» Exercise description
Every entry below is to be copied exactly, apart from any picture it holds.

» Records supplied
== Segment start ==
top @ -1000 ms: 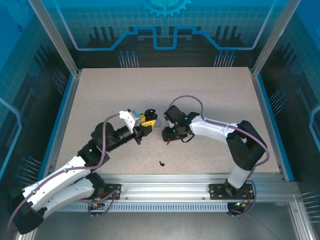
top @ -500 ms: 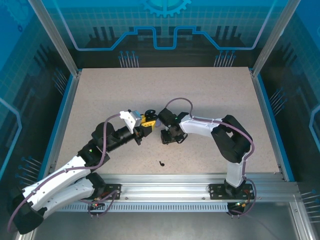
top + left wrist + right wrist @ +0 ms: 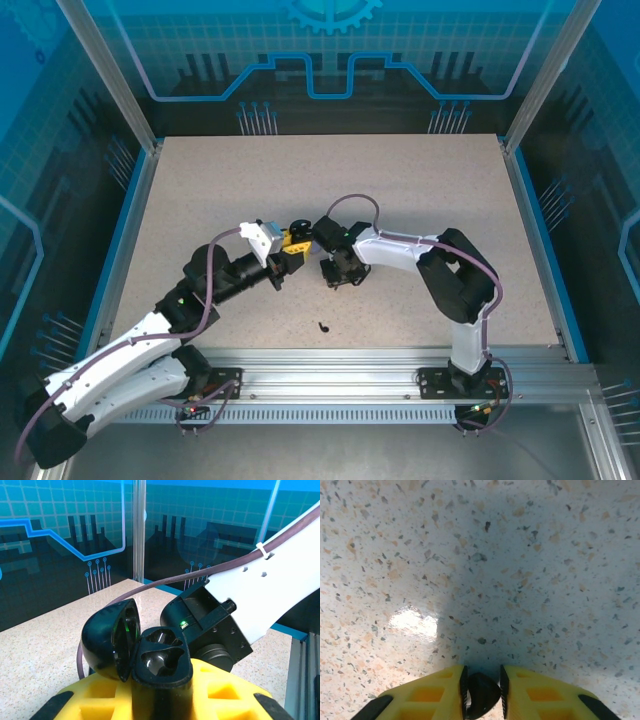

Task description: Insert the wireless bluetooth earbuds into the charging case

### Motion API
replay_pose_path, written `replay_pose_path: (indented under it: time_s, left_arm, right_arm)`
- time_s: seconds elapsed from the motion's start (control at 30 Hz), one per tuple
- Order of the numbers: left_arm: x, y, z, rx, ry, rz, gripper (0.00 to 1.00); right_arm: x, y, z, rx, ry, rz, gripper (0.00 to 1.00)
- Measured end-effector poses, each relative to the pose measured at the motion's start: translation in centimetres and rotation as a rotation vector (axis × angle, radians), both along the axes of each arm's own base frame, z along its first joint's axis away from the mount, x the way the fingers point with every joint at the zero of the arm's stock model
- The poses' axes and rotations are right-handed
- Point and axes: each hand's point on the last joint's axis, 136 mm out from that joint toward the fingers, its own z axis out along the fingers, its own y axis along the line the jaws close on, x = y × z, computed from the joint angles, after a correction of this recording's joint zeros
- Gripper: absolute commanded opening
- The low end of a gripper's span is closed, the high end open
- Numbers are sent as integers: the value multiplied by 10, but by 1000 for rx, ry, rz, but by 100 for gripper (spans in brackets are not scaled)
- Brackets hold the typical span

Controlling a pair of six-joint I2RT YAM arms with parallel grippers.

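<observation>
My left gripper (image 3: pixel 294 241) is shut on a black charging case (image 3: pixel 161 656), held upright off the table. Its lid (image 3: pixel 106 639) hangs open to the left and both moulded wells look empty. In the left wrist view the yellow fingers (image 3: pixel 235 690) clamp the case's lower body. My right gripper (image 3: pixel 336 276) points down at the table just right of the case, and its jaws are closed on a black earbud (image 3: pixel 481 691) that touches the speckled surface. A second black earbud (image 3: pixel 323 326) lies loose on the table nearer the front edge.
The right arm's wrist (image 3: pixel 216 626) and its purple cable (image 3: pixel 165 582) sit close behind the held case. Blue glass walls (image 3: pixel 320 60) and aluminium posts (image 3: pixel 108 75) enclose the table. A metal rail (image 3: pixel 340 380) runs along the front.
The right gripper's jaws have closed onto the black earbud on the table, and the right arm has folded leftward toward the case. The left arm and the case have stayed put.
</observation>
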Motion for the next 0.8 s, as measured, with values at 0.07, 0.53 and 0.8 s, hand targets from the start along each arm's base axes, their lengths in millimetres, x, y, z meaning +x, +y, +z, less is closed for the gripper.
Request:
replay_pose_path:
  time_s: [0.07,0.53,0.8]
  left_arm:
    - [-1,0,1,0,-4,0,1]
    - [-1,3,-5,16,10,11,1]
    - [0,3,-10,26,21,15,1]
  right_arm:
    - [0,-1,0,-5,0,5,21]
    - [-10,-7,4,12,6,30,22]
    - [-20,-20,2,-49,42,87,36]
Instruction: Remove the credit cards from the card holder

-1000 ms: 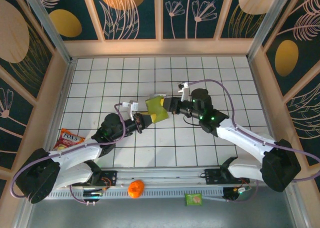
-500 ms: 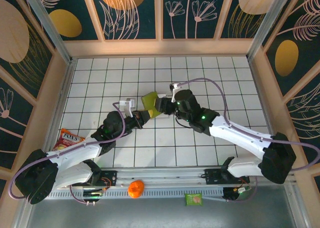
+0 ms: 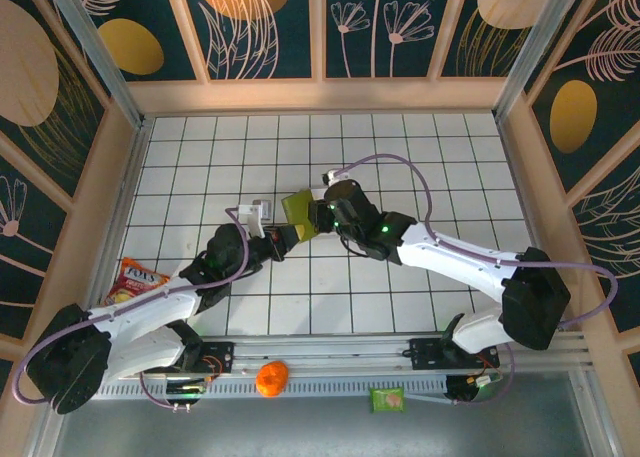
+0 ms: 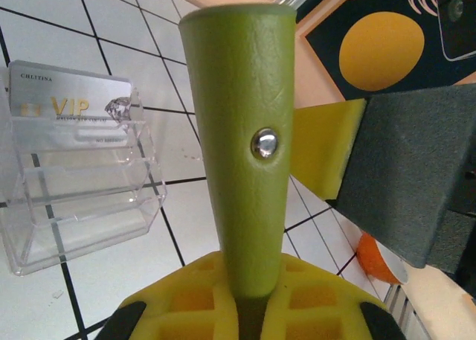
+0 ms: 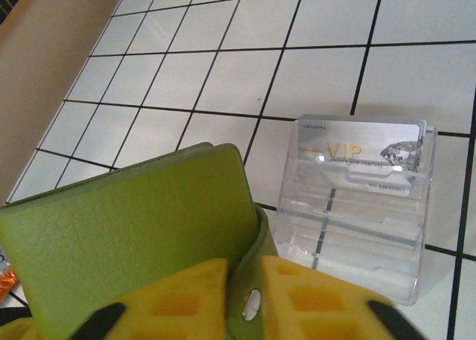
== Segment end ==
» Response below
top @ -1000 ms: 
top @ -500 ms: 
top + left wrist + right wrist @ +0 ms: 

Task description: Insert the wireless bluetooth earbuds into the charging case

### Motion API
replay_pose_path, written `replay_pose_path: (indented under it: time_s, left_arm, right_arm)`
- time_s: seconds elapsed from the motion's start (control at 30 Hz), one per tuple
- Order of the numbers: left_arm: x, y, z, rx, ry, rz, gripper (0.00 to 1.00); right_arm: x, y, z, rx, ry, rz, gripper (0.00 to 1.00)
- Measured end-effector poses, each relative to the pose measured at the motion's start: translation in centimetres and rotation as a rotation vector (axis × angle, radians), both along the axes of each arm's own base frame, z along its first joint's axis away from the mount, x the way the fingers point with every joint at the zero of the arm's stock model
- The poses' axes and rotations are right-handed
- Point and axes: each hand's point on the last joint's axis, 136 mm out from that joint toward the fingers, its own z axis out along the fingers, its own y axis along the line the jaws close on, x = y × z, computed from the joint angles, after a correction of this recording's joint zeros
- Gripper: absolute commanded opening
- The low end of a gripper's span is closed, the high end open
- Numbers are sent as integers: the value multiplied by 10, but by 1000 for rx, ry, rz, but by 100 for gripper (spans in brackets are not scaled)
- Brackets hold the typical span

Controlling a pair of six-joint I2RT YAM arms with parallel grippers.

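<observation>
My left gripper (image 3: pixel 294 241) is shut on a black charging case (image 3: pixel 161 656), held upright off the table. Its lid (image 3: pixel 106 639) hangs open to the left and both moulded wells look empty. In the left wrist view the yellow fingers (image 3: pixel 235 690) clamp the case's lower body. My right gripper (image 3: pixel 336 276) points down at the table just right of the case, and its jaws are closed on a black earbud (image 3: pixel 481 691) that touches the speckled surface. A second black earbud (image 3: pixel 323 326) lies loose on the table nearer the front edge.
The right arm's wrist (image 3: pixel 216 626) and its purple cable (image 3: pixel 165 582) sit close behind the held case. Blue glass walls (image 3: pixel 320 60) and aluminium posts (image 3: pixel 108 75) enclose the table. A metal rail (image 3: pixel 340 380) runs along the front.
The right gripper's jaws have closed onto the black earbud on the table, and the right arm has folded leftward toward the case. The left arm and the case have stayed put.
</observation>
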Motion for the next 0.8 s, as measured, with values at 0.07, 0.53 and 0.8 s, hand targets from the start along each arm's base axes, their lengths in millimetres, x, y, z meaning +x, +y, +z, less is closed for the gripper.
Request:
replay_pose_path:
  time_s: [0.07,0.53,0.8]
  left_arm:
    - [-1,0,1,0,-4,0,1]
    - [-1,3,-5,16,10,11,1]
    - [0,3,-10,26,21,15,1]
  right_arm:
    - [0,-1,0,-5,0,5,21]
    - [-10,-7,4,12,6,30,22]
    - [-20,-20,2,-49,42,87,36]
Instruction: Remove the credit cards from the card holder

-1000 ms: 
-500 ms: 
+0 ms: 
+0 ms: 
+0 ms: 

Work on the answer is now done.